● **Try it**
For this exercise, restate word for word only the lines from the first line of the data to the line containing "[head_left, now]".

● **Data section**
§ §
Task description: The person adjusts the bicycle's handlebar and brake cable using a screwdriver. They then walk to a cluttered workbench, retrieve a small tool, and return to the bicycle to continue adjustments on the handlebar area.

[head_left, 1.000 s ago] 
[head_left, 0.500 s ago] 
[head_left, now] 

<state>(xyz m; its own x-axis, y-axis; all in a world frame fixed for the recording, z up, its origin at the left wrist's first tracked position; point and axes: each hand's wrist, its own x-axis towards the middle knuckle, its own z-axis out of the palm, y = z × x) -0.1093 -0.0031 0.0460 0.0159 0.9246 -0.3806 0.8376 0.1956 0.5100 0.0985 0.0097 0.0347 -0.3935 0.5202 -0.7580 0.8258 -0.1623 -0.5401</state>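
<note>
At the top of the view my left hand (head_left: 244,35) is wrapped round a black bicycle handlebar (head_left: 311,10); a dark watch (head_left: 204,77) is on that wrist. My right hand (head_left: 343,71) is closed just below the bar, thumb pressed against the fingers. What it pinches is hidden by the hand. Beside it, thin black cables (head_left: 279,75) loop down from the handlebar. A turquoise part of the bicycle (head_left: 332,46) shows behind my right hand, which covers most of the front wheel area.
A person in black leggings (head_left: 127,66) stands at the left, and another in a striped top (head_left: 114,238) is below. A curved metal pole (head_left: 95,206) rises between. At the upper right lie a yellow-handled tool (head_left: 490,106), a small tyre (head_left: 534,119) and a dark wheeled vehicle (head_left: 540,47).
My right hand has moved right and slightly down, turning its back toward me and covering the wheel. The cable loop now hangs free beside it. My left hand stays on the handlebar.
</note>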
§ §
● **The answer**
Task description: The person adjusts the bicycle's handlebar and brake cable using a screwdriver. They then walk to a cluttered workbench, retrieve a small tool, and return to the bicycle to continue adjustments on the handlebar area.

[head_left, 1.000 s ago] 
[head_left, 0.500 s ago] 
[head_left, now] 

With this, the answer is complete.